Make the copy match the entries below exactly, with no pictures carried over.

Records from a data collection
Segment Open
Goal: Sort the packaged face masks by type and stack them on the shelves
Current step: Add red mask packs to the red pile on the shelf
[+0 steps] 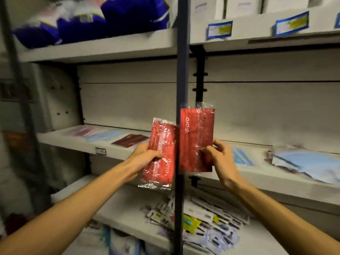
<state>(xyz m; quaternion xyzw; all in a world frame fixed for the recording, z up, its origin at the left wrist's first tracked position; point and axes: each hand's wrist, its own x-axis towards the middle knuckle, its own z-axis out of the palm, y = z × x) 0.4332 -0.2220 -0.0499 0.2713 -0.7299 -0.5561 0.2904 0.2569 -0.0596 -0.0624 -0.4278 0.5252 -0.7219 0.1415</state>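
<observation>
While both hands are up in front of the shelving, each has a red mask pack: the left hand [145, 155] curls its thumb over the front of the left pack [161, 153], fingers behind, and the right hand [219, 155] pinches the right pack [196, 138] at its lower right edge between thumb and fingertips. The two packs stand upright, side by side, the right one higher, edges meeting just about at the dark post [181, 89] that runs straight down between the two bays and cuts across the view. Behind them, the middle shelf [73, 139] carries flat packs already: pink [83, 131], light blue [108, 136] and dark red [131, 139] on the left bay, more blue masks [301, 162] heaped on the right. Up top, blue bags [92, 21] left, white boxes [242, 6] right. Down below, a blurred jumble of small packets [211, 225].
</observation>
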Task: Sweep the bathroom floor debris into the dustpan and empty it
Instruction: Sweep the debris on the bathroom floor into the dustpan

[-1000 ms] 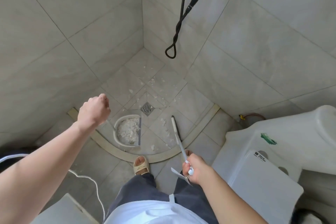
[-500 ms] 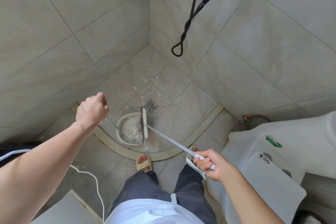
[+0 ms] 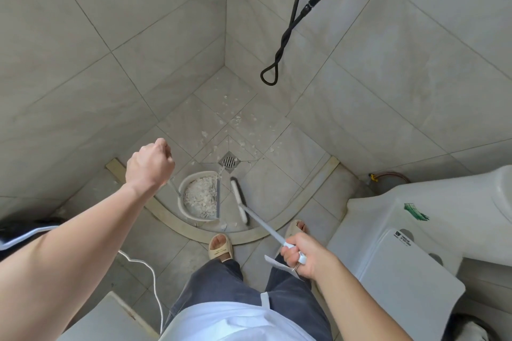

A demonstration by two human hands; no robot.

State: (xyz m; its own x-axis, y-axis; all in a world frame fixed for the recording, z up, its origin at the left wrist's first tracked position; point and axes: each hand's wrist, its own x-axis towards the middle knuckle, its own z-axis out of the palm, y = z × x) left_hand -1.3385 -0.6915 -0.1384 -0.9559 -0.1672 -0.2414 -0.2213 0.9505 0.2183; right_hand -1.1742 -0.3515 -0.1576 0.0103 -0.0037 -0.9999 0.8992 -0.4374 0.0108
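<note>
Her left hand (image 3: 151, 167) is fisted, apparently round the thin dustpan handle. The dustpan (image 3: 200, 196), heaped with white debris (image 3: 201, 194), sits at centre frame. The right hand (image 3: 303, 255) grips the broom (image 3: 240, 199), whose head lies just right of the pan, near the drain (image 3: 229, 162).

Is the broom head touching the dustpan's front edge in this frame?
Apart. The head view shows a strip of bare floor tile between the broom head and the dustpan along its grey front lip, plainly visible from top to bottom.
</note>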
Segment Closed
**Problem solution**:
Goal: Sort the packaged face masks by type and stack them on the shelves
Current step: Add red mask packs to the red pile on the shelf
[+0 steps] 
<state>(xyz m; quaternion xyzw; all in a world frame fixed for the recording, z up, its origin at the left wrist's first tracked position; point and axes: each hand's wrist, its own x-axis towards the middle knuckle, its own z-axis out of the palm, y = z × x) 0.4332 -0.2220 -0.0499 0.2713 -0.7299 -0.5561 0.2904 0.2569 -0.0596 -0.0624 -0.4278 0.5252 -0.7219 0.1415</state>
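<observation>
While both hands are up in front of the shelving, each has a red mask pack: the left hand [145, 155] curls its thumb over the front of the left pack [161, 153], fingers behind, and the right hand [219, 155] pinches the right pack [196, 138] at its lower right edge between thumb and fingertips. The two packs stand upright, side by side, the right one higher, edges meeting just about at the dark post [181, 89] that runs straight down between the two bays and cuts across the view. Behind them, the middle shelf [73, 139] carries flat packs already: pink [83, 131], light blue [108, 136] and dark red [131, 139] on the left bay, more blue masks [301, 162] heaped on the right. Up top, blue bags [92, 21] left, white boxes [242, 6] right. Down below, a blurred jumble of small packets [211, 225].
</observation>
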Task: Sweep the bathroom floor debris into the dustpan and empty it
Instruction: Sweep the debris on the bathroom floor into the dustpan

[-1000 ms] 
[-500 ms] 
[+0 ms] 

A demonstration by two human hands; no robot.

State: (xyz m; its own x-axis, y-axis; all in a world frame fixed for the recording, z up, its origin at the left wrist's first tracked position; point and axes: each hand's wrist, its own x-axis towards the middle knuckle, its own z-axis out of the palm, y = z × x) left_hand -1.3385 -0.6915 -0.1384 -0.9559 -0.1672 -0.2414 -0.2213 0.9505 0.2183; right_hand -1.1742 -0.3515 -0.1576 0.0103 -0.0037 -0.9999 0.8992 -0.4374 0.0108
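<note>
Her left hand (image 3: 151, 167) is fisted, apparently round the thin dustpan handle. The dustpan (image 3: 200, 196), heaped with white debris (image 3: 201, 194), sits at centre frame. The right hand (image 3: 303, 255) grips the broom (image 3: 240, 199), whose head lies just right of the pan, near the drain (image 3: 229, 162).

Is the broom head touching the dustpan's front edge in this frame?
Apart. The head view shows a strip of bare floor tile between the broom head and the dustpan along its grey front lip, plainly visible from top to bottom.
</note>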

A complete answer has now been given to the exercise.